Obesity is a risk factor for
cardiovascular disease, certain types of cancer, high blood pressure,
and type 2 diabetes. From 1960 to 1994 obesity in American adults
almost doubled from 12.8% to 22.5%. At the same time, between 1965 and
1991, the proportion of adults skipping breakfast increased from 14% to
25%. Some of the reasons people give for skipping breakfast include
lack of time for preparing and consuming food, and concerns about
excess body weight.
An inverse relationship has been found
between BMI and breakfast consumption. Breakfast eaters tend to have
lower BMI than those who skip breakfast, and obese individuals are more
likely to skip breakfast. It has been found that moderately obese women
lose more weight when they consume 70% of their daily energy intake
before noon instead of in the afternoon or evening.
Information from the Third National Health
and Nutrition Examination Survey (NHANES III), a large population-based
study conducted in the United States, 1988-1994, was analyzed for
breakfast type, total daily energy intake, and BMI. There were several
categories studied, "skippers" (people who skip breakfast),
"meat/eggs," "ready-to-eat cereal (RTEC)," "cooked cereal," "breads,"
"quick breads" (e.g. waffles, French toast), "fruit/vegetables,"

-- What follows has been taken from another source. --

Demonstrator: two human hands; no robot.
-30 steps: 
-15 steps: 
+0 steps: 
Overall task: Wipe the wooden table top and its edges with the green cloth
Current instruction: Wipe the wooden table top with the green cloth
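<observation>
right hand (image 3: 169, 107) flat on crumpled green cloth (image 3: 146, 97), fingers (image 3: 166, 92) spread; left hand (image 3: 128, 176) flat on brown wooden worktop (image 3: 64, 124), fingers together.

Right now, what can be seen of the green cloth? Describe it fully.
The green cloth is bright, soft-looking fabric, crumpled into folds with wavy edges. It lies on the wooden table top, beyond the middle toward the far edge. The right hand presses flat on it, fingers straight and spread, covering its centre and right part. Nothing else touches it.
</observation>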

"dairy," "fats/sweets," and "beverages." Other factors taken into
consideration were age, gender, race, smoking, alcohol intake, physical
activity and socio-economic status.
The researchers found those who ate
ready-to-eat cereal, cooked cereal, or quick breads for breakfast had a
significantly lower BMI compared to the skippers and the meat/eggs
eaters. The skippers and fruit/vegetable eaters had the lowest daily
energy intake and meat/egg eaters had the highest daily energy intake.
The skippers, meat/eggs eaters, and dairy eaters had the highest BMIs.